Weekend in Kanghwa-do

Spent the weekend in Kanghwa-do with a friend. I have never been one for the usual tourist destinations so many of the highlights of the island listed in tourist brochures went unseen. The highlight for me was the hike on the first day through some hills on a small country road in the south of the island, through some farmers’ fields and along the southern coast of the island to a popular beach. Since the island is so close to North Korea, the coastline was actually a military restricted area but we walked unmolested along most of it. A man on a bicycle passing by told us it was restricted but we learned from soldiers at the next checkpoint that he was a high ranking officer out on a bike ride. When we told the biker/officer we were trying to walk along the coast to the beach, he let the soldiers further down the path know that we were harmless and to let us through. The many empty checkpoints and observation boxes along the coast had human shaped plastic scarecrows that could be set up to look like people were manning the positions.

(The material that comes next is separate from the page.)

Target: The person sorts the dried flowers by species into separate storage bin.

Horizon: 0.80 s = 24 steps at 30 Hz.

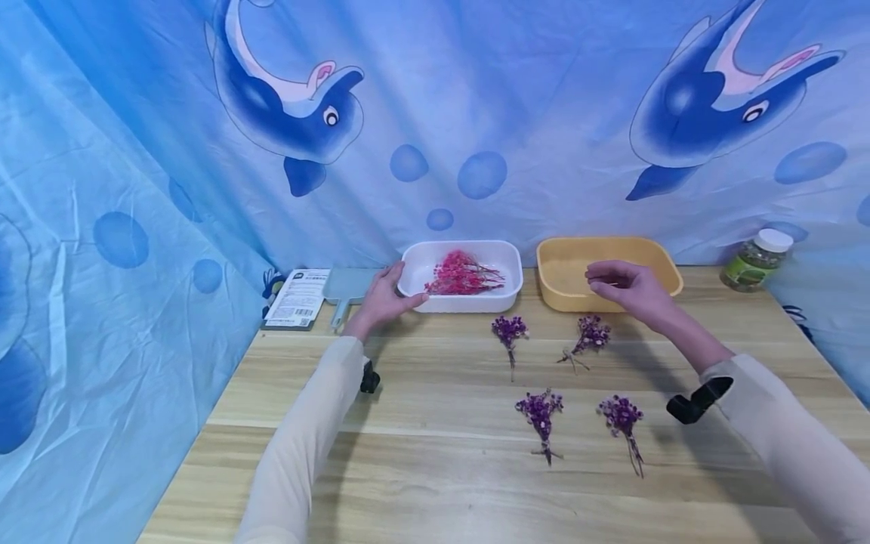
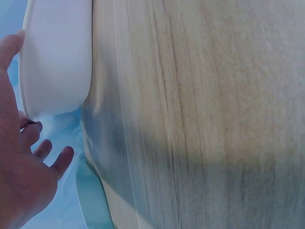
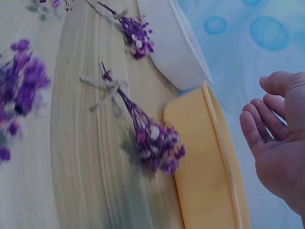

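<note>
My left hand [image 1: 384,300] touches the near left corner of a white plastic basin [image 1: 469,304], its thumb and a fingertip at the rim and the other fingers spread in the left wrist view. Pink dried flowers [image 1: 462,273] lie inside that basin. Over the front rim of a yellow basin [image 1: 567,298] hovers my right hand [image 1: 632,287], fingers loosely bent and holding nothing. In front of the basins lie purple dried flower bunches: one bunch [image 1: 510,331] near the white basin, a tied bunch [image 3: 155,143] by the yellow one, and two nearer bunches [image 1: 540,414], [image 1: 621,417].
Left of the white basin are a light blue dustpan-like tool [image 1: 350,285] and a printed white packet [image 1: 297,296]. A jar with a white lid [image 1: 757,261] stands at the back right. A blue dolphin curtain [image 1: 516,98] hangs behind the wooden table [image 1: 421,468].
</note>
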Tool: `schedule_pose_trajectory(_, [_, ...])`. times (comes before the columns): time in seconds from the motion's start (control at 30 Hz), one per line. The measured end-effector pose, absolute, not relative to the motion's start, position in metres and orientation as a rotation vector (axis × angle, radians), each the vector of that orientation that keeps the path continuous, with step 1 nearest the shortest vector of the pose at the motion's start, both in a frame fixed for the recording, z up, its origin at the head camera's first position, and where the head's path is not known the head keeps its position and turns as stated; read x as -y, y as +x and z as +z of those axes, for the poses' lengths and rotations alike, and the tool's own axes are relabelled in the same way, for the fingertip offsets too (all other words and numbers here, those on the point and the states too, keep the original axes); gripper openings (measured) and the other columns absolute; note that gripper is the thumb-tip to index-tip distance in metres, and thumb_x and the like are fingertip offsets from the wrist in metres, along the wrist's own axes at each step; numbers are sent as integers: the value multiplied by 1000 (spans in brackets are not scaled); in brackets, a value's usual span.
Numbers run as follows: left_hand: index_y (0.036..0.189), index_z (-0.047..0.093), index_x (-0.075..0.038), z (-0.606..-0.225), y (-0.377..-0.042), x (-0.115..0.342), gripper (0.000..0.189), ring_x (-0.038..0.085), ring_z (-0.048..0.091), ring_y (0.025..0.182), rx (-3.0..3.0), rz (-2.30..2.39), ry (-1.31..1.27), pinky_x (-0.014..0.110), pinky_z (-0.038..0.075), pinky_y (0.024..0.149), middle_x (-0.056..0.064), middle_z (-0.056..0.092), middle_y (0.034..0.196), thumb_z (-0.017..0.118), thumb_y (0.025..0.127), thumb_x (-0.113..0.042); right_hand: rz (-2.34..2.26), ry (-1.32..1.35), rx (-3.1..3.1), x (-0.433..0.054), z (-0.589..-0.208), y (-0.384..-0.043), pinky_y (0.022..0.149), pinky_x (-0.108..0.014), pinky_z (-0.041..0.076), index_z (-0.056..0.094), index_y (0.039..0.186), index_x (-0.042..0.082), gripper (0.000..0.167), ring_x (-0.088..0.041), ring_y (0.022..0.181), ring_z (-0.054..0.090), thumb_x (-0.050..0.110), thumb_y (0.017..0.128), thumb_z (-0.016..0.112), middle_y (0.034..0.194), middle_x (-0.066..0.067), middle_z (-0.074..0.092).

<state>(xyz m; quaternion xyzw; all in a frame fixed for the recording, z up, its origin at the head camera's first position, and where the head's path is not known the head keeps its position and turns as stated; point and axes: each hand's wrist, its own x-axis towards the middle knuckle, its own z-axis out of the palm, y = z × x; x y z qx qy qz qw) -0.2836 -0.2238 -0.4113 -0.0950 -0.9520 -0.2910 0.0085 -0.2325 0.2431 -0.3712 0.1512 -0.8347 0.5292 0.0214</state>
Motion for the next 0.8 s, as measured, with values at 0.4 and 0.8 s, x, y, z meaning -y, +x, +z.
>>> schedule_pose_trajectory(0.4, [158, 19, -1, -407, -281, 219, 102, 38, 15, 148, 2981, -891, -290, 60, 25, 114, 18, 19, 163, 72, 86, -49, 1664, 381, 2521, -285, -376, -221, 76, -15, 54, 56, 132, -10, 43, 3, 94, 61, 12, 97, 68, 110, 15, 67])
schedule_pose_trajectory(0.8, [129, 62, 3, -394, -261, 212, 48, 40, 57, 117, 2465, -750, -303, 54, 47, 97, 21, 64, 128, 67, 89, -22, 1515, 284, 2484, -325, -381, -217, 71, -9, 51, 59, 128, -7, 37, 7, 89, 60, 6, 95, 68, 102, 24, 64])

We ended up not climbing any of the hills on the island, which in any case average around 350 meters. I’m actually glad, the hordes of other climbers, all clad in standard Korean hiking uniforms and equipment reminded me of climbing on Halla-san in Cheju-do where we essentially stood in line to get up the mountain behind hundreds of people (including groups of women sweating through their heavy make-up). Much more enjoyable was the wonderful and quiet stroll along forested country roads we got on Saturday afternoon when a local told us how to get through the hills to the coast the fastest way by an older road not marked on many maps. I recommend these country strolls in Korea as a wonderful alternative to the industrial tourist staircase that is so much hiking in Korea. You can often find yourself behind so many mountaineers you might have guessed you were on a subway stairway at rush hour if it weren’t for the fact that everyone is wielding useless metal poles and carrying plastic mats to keep the rear of their expensive and fashionable hiking pants from getting any dirt on them when they sit down.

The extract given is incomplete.